Our Conservation group met with security and gave them slips of paper and instructions to record every “touch” they witness to the collection.  Every time someone bumps into a sculpture, accidentally touches a painting or even if they notice some new paint flecks on the floor. After a while a lot of data was collected and the Conservation team used this information to decide where to hang the art.  They moved those black strips of tape you see on the floor based on the “touch” data that had been collected by security. There is a mobile by Calder in the gallery, and next to this work was sign saying “the slightest breath will set it in motion.”  As you can imagine, this work received the most marks from security and the sign was edited to change behavior and prevent damage to the art.

What are some of the ways data and analytics are changing how we experience the collection?

The pigments from the Forbes collection are a reference collection used by conservation scientists globally.  The pigments are cataloged in our database and will eventually be available to the public. One of our goals is to associate pigments with the art that actually contains them, so that once a conservator has done the analysis and found a shade of crimson in a work, for example, that association is available to the public.  So in theory one day you could find online all of the Van Gogh’s around the world that share a common pigment.
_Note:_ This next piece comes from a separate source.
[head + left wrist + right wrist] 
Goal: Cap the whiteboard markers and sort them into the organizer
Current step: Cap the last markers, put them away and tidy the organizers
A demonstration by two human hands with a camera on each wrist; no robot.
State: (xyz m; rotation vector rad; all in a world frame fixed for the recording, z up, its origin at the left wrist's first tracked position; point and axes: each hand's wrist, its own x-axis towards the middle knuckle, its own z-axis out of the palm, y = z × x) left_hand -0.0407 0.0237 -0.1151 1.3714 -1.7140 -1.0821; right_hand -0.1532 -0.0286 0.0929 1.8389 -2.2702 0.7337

Today we make collection data available via a public API, part of what is essentially a scholarly search interface into the collection.  The data is available, but not especially accessible to a more general audience. So I am experimenting with using basic machine processing to do face detection, text detection, auto tagging and auto captioning.  It’s fascinating how wrong some of the tagging and captioning is, but you can think of the computer vision service as just another set of eyes looking at the art even if that vision is flawed. Visitors are hoping for serendipity…odd quirks in the data you don’t expect but that are super interesting.  So the thought is that computer vision is building more perspectives into the data to ultimately support non-scholarly interfaces.  The Museums have a long term commitment to collecting and cataloging the data, but we cannot support lots of interfaces into the collections.  We can support those with the interest and ability to build interfaces themselves.